Restricted and Deferred Stock
      The committee is authorized to grant restricted stock and deferred stock. Restricted stock is a grant of shares of our common stock which may not be sold or disposed of, and which may be forfeited in the event of specified terminations of employment or service, prior to the end of a restricted period specified by the committee. A participant granted restricted stock generally has all of the rights of our shareholders, unless otherwise determined by the committee. An award of deferred stock confers upon a participant the right to receive shares of our common stock at the end of a specified deferral period, and may be subject to possible forfeiture of the award in the event of specified terminations of employment prior to the end of a specified restricted period.
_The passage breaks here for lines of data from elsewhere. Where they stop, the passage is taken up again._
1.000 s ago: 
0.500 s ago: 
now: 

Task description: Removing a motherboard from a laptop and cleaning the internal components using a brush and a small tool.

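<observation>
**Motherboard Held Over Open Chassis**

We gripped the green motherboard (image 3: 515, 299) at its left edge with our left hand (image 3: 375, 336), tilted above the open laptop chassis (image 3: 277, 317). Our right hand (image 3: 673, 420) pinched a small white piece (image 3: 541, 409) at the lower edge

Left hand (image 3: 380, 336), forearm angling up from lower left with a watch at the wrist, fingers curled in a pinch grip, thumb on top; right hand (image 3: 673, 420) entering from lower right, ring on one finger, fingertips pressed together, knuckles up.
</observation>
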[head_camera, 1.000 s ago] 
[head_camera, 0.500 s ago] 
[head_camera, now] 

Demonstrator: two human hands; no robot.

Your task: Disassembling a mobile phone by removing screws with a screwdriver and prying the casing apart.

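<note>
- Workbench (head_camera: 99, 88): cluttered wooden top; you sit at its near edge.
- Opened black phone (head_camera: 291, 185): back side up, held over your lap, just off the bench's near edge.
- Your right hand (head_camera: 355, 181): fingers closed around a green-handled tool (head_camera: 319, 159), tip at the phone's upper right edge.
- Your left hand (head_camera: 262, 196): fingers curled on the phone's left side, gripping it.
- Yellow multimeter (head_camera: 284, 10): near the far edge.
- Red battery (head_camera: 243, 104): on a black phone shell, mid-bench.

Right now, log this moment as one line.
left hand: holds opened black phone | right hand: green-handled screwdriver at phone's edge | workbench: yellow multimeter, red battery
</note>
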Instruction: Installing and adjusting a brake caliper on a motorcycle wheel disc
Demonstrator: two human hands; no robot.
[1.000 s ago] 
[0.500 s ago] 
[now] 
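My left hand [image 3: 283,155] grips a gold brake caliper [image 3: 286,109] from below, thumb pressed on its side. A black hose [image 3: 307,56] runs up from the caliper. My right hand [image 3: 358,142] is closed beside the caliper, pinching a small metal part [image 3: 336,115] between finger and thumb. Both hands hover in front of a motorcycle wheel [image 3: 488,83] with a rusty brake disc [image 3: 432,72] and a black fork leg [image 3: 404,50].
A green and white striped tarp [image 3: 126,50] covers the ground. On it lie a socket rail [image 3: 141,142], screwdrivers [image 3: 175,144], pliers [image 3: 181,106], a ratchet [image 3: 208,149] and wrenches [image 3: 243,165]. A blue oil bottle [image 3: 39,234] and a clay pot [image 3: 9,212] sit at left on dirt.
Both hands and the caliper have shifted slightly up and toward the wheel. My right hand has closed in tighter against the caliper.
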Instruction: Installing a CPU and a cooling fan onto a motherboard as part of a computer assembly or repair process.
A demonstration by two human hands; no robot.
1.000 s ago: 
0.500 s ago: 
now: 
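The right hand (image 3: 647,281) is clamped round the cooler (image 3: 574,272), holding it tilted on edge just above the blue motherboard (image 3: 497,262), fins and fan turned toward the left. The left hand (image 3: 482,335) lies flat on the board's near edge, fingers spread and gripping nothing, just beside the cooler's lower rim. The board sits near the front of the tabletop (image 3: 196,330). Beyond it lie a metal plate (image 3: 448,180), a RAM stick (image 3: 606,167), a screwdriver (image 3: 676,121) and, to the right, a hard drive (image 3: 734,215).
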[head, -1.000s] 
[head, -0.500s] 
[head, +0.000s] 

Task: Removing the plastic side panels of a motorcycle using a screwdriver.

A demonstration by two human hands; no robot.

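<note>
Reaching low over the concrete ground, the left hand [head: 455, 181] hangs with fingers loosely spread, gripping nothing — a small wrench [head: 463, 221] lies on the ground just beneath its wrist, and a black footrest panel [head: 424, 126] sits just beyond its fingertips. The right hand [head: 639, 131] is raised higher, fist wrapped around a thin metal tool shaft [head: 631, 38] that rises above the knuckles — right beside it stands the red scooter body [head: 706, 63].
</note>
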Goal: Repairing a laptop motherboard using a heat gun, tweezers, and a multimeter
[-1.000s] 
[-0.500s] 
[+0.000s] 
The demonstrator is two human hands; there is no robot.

Prior to settlement, an award of deferred stock carries no voting or dividend rights or other rights associated with share ownership, although dividend equivalents may be granted, as discussed below.
Dividend Equivalents
      The committee is authorized to grant dividend equivalents conferring on participants the right to receive, currently or on a deferred basis, cash, shares of our common stock, other awards or other property equal in value to dividends paid on a specific number of shares of our common stock or other periodic payments. Dividend equivalents may be granted alone or in connection with another award, may be paid currently or on a deferred basis and, if deferred, may be deemed to have been reinvested in additional shares of our common stock, awards or otherwise as specified by the committee.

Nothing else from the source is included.